Filtering and saving new root files using RDataFrame

psadangi · April 28, 2021, 8:48am

Hello all,
I want to filter my root files based on some cuts applied to the variables existed in the files. I have found some discussions about it, In RDataFrame using Filter() we can do it. I tried but I couldn’t able to do it. For example, I have a variable ‘mass’ in the root file, I want the root file where all the variables will be applied a filter of ‘mass>5’. Is it possible here ? Please let me know how I will use the branch variables to Filter().

There are other methods also like to write a code and run over it which is lengthy. I was curious if I could do it with less line of code using RDataFrame.

Thanks
Priyanka

eguiraud · April 28, 2021, 9:09am

Hi @psadangi ,
if mass is a scalar, and you want to select entries for which mass > 5, all you need is:

df.Filter("mass > 5").Snapshot("newtree", "newfile.root")

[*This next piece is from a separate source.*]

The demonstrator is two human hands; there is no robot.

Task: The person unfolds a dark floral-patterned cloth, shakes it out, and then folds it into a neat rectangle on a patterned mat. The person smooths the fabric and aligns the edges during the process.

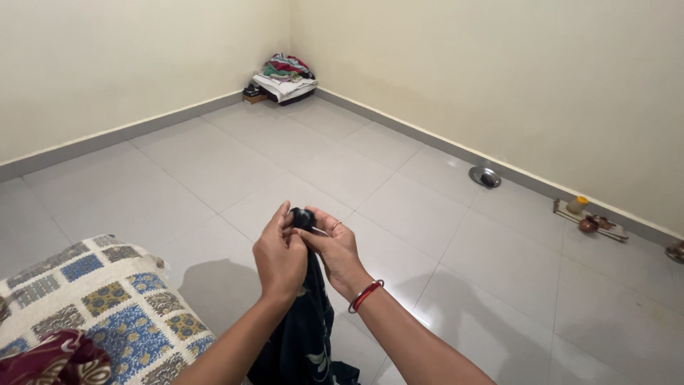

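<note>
My left hand (279, 251) and my right hand (335, 249) meet in front of me, both pinching the top of a dark navy cloth (306, 328) with pale markings. The cloth hangs down between my forearms toward the floor. A thin needle-like pin (319, 229) shows between the fingers of my right hand, which wears a ring. Red and silver bangles (366, 294) sit on my right wrist.
A patterned quilt (107, 299) with a maroon cloth (50, 356) lies at lower left. Folded clothes (286, 77) are piled in the far corner. A steel dish (485, 175) and a tray of small pots (590, 219) stand by the right wall on the grey tile floor.
</note>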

If mass is an array, and you want to select array elements of other variables that correspond to elements for which mass[i] > 5, then you have to write something like this:

df.Define("good_idx", "mass > 5")
  .Redefine("other_var", "other_var[good_idx]")
  .Redefine("other_var2", "other_var2[good_idx]")
  .Snapshot("newtree", "newfile.root")

(Redefine is currently only available in nightly builds, in v6.24 or earlier you would have to give the new column a different name

Please check the RDF user guide and our RDF tutorials for more info, or ask here if you have a specific question.

Cheers,
Enrico

psadangi · April 28, 2021, 9:26am

Hi @eguiraud ,

Thanks for your reply. My variables are vector<Float_t>. and I am using root version 6.22. So now what are the things need to be done here.

Thanks
Priyanka

eguiraud · April 28, 2021, 9:33am

Then you would be in case number 2 there, you define a “mask” of good indexes and then index each vector variable to select the elements that correspond to the good indexes.
There are also several tutorials that show how to work with collections in RDF.

The user guide has a section about working with collections that should help, and it points to the documentation of RVec which is the special vector-like type that defines those “fancy indexing” operations that we are using (RDF reads all collections as RVecs by default).

If the limitation of having to Define the filtered collections with a different name is too strong, you can get a ROOT build with the Redefine feature from our nightly releases.

Cheers,
Enrico

system · May 12, 2021, 9:33am

This topic was automatically closed 14 days after the last reply. New replies are no longer allowed.